Xanthoparmelia treurensis

Scientific classification
- Kingdom: Fungi
- Division: Ascomycota
- Class: Lecanoromycetes
- Order: Lecanorales
- Family: Parmeliaceae
- Genus: Xanthoparmelia
- Species: X. treurensis
- Binomial name: Xanthoparmelia treurensis Hale, T.H.Nash, Elix (1986)
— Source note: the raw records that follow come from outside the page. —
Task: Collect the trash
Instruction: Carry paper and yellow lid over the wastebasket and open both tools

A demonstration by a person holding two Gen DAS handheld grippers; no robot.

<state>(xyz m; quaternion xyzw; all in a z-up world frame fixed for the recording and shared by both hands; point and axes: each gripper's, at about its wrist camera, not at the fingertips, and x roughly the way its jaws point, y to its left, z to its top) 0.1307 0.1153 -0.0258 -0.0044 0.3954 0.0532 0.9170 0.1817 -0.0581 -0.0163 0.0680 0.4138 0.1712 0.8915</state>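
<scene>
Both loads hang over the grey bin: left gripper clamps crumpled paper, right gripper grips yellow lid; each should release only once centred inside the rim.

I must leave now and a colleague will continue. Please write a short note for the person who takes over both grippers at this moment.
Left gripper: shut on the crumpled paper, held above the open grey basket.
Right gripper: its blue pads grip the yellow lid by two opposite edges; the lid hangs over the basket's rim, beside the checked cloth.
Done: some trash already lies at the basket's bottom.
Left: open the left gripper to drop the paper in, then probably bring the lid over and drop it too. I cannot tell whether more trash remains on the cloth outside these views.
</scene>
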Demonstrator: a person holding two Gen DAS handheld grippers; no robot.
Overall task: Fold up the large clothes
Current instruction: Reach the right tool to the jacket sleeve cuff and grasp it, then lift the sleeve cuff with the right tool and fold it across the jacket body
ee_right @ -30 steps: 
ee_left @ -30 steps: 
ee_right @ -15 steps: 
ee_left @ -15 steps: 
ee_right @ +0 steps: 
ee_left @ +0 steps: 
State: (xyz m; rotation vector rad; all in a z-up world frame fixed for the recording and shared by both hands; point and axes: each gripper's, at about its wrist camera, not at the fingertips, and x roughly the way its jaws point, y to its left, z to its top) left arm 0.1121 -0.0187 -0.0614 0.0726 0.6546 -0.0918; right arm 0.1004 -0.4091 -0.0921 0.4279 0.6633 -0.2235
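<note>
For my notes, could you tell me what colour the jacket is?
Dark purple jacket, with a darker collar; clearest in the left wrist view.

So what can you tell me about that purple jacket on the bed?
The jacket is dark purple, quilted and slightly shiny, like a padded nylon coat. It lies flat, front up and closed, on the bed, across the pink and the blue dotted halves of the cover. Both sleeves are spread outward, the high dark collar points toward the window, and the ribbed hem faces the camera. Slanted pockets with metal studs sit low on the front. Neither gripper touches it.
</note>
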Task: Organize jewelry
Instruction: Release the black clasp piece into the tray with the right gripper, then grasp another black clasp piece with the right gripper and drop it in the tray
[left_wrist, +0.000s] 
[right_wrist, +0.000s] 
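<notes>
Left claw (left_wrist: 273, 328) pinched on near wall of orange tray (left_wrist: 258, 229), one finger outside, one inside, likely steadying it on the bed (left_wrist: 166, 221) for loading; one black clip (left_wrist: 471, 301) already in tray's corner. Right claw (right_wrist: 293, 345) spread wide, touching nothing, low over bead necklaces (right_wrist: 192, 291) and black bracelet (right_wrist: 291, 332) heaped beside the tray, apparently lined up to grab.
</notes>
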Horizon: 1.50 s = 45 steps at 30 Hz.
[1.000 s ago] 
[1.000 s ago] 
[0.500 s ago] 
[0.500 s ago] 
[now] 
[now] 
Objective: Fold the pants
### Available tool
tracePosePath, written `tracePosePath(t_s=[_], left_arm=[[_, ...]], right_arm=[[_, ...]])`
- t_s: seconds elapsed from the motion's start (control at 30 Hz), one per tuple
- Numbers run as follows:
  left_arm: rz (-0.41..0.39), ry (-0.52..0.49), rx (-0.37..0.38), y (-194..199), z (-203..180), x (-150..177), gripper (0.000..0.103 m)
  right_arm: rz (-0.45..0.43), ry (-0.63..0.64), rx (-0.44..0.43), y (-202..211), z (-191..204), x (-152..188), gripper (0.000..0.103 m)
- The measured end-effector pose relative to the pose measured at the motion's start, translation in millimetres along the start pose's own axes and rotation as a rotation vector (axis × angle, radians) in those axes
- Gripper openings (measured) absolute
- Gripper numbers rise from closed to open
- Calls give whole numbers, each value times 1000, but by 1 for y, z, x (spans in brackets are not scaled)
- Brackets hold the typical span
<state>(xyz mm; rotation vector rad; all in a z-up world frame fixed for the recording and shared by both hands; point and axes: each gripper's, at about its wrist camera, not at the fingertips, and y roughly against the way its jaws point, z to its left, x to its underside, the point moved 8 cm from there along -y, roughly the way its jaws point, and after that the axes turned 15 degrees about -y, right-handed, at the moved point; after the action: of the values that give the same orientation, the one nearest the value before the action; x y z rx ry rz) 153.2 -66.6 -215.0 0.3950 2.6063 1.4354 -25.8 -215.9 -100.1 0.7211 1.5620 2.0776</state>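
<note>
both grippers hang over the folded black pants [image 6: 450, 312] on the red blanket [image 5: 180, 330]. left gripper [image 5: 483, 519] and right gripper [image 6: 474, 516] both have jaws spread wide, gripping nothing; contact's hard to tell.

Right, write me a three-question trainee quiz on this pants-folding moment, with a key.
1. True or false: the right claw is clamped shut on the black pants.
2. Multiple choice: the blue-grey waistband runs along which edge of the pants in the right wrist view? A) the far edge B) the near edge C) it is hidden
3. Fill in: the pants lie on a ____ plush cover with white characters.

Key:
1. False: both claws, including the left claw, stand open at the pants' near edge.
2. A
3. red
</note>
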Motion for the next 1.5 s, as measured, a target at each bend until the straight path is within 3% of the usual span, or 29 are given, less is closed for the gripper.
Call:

= Xanthoparmelia treurensis =

- Authority: Hale, T.H.Nash, Elix (1986)

Species of lichen

Xanthoparmelia treurensis is a species of saxicolous (rock-dwelling), foliose lichen in the family Parmeliaceae. Found in Southern Africa, it was formally described as a new species in 1986 by the lichenologists Mason Hale, Thomas Hawkes Nash III, and John Elix. The type specimen was collected by Hale from Pilgrims Rest (Transvaal) at an elevation of 1200 m, where it was found growing on sandstone in a coppice area. The species epithet treurensis refers to the Treur River, which is in the type locality. The lichen thallus is dark yellowish green and measures 6–8 cm broad, comprising somewhat linear that are 2–5 mm wide. It contains several lichen acids (secondary metabolites): stictic, constictic, cryptostictic, constipatic and usnic acids, as well as trace amounts of norstictic and connorstictic acids.